Copy the data. Keep every character as given.
----
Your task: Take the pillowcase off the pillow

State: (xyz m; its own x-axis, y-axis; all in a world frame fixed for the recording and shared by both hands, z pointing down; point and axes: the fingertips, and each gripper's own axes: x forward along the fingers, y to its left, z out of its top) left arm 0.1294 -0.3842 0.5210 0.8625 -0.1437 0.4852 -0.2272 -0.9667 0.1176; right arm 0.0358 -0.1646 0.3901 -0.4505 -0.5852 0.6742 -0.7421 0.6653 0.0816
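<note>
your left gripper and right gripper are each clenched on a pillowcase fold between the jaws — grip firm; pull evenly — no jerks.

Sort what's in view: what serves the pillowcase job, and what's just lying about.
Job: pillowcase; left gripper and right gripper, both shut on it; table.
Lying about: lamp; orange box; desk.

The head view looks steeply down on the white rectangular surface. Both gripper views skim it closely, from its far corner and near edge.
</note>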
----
Task result →
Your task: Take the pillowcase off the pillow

State: (xyz m; its own x-axis, y-axis; all in a world frame fixed for the recording and shared by both hands, z pointing down; point and axes: the fingertips, and each gripper's own axes: x forward along the fingers, y to its left, z out of its top) left arm 0.1294 -0.3842 0.5210 0.8625 -0.1437 0.4852 -0.2272 -0.9667 0.1176; right arm 0.0358 -0.1646 0.3901 -0.4505 -0.5852 0.6742 -0.7421 0.6653 0.0816
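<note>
your left gripper and right gripper are each clenched on a pillowcase fold between the jaws — grip firm; pull evenly — no jerks.

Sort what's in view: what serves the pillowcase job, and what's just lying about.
Job: pillowcase; left gripper and right gripper, both shut on it; table.
Lying about: lamp; orange box; desk.

The head view looks steeply down on the white rectangular surface. Both gripper views skim it closely, from its far corner and near edge.
</note>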

For this exercise, nothing further remains to be done.